[Materials provided — start]

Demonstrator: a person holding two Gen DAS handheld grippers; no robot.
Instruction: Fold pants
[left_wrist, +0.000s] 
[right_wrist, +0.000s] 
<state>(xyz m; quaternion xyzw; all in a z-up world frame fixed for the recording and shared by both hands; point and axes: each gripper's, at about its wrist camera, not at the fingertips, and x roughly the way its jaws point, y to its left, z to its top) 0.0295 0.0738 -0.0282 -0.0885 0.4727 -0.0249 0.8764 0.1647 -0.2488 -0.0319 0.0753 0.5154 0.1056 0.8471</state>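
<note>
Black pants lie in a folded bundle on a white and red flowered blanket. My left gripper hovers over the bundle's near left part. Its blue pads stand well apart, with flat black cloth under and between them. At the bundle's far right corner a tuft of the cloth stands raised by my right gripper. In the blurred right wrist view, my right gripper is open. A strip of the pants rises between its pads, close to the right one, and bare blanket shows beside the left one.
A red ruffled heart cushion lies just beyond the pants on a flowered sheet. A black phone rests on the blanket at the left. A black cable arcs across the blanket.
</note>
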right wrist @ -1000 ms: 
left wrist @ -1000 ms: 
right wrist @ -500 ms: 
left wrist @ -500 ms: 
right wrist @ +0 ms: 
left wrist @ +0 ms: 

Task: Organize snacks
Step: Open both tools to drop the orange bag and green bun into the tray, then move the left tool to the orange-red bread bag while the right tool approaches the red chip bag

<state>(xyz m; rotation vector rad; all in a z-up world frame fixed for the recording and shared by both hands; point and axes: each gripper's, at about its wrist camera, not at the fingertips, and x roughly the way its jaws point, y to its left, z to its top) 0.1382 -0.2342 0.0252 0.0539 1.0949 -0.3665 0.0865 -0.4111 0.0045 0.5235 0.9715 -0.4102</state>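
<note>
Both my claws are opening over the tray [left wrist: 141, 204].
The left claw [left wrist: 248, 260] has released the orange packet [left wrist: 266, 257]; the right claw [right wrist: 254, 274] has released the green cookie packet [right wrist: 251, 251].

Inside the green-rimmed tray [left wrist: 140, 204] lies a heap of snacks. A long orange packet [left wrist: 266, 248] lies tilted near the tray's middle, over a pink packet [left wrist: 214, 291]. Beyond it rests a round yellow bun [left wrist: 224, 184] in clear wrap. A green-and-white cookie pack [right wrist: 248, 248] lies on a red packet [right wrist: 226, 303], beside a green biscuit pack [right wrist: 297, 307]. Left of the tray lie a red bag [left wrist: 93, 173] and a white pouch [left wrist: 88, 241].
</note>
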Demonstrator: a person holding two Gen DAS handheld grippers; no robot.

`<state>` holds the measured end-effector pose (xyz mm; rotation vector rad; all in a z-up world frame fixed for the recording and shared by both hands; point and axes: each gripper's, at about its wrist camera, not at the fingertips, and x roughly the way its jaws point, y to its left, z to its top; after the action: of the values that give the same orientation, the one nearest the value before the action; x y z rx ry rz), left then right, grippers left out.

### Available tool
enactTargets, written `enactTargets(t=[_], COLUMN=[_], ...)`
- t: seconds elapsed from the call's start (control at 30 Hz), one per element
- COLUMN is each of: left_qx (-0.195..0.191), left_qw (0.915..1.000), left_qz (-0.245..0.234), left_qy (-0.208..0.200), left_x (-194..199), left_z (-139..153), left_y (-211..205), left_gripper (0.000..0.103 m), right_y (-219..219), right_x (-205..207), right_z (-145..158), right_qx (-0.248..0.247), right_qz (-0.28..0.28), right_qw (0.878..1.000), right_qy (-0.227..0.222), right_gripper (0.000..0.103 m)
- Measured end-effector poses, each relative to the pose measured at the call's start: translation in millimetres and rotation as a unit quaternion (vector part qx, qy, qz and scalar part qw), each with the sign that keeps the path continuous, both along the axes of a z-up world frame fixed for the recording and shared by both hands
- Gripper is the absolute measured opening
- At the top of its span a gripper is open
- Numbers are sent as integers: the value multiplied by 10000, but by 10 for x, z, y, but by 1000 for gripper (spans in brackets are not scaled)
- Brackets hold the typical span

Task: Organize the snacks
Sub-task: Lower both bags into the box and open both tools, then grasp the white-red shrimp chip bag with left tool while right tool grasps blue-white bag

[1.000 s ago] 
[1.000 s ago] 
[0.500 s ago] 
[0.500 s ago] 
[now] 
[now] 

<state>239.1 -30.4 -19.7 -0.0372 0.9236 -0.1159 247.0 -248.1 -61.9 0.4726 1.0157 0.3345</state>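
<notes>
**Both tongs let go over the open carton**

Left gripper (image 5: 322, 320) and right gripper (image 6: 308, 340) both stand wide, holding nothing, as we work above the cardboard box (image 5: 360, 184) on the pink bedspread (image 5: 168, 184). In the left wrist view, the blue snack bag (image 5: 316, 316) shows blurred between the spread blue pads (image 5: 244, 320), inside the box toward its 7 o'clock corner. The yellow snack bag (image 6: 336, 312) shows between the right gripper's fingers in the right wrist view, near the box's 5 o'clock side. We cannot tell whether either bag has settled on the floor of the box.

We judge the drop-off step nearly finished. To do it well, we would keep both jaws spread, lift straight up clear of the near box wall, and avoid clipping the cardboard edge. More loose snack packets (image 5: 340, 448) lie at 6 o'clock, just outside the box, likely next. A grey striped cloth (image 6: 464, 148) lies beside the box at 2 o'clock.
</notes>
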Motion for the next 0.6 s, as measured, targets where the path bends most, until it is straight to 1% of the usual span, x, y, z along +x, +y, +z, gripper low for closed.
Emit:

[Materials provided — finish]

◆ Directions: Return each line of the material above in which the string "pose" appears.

◆ Answer below:
`<state>` holds the measured end-effector pose (xyz mm; rotation vector rad; all in a z-up world frame fixed for the recording and shared by both hands; point and axes: each gripper's, at about its wrist camera, not at the fingertips, and x roughly the way its jaws point, y to its left, z to its top; after the action: of the values that give the same orientation, the one nearest the value before the action; x y z rx ry rz), left then right, grippers left out.
- Measured end-effector poses, each relative to the pose measured at the call's start: translation in millimetres and rotation as a unit quaternion (vector part qx, qy, qz and scalar part qw), each with the sign that keeps the path continuous, both along the axes of a z-up world frame fixed for the recording and shared by both hands

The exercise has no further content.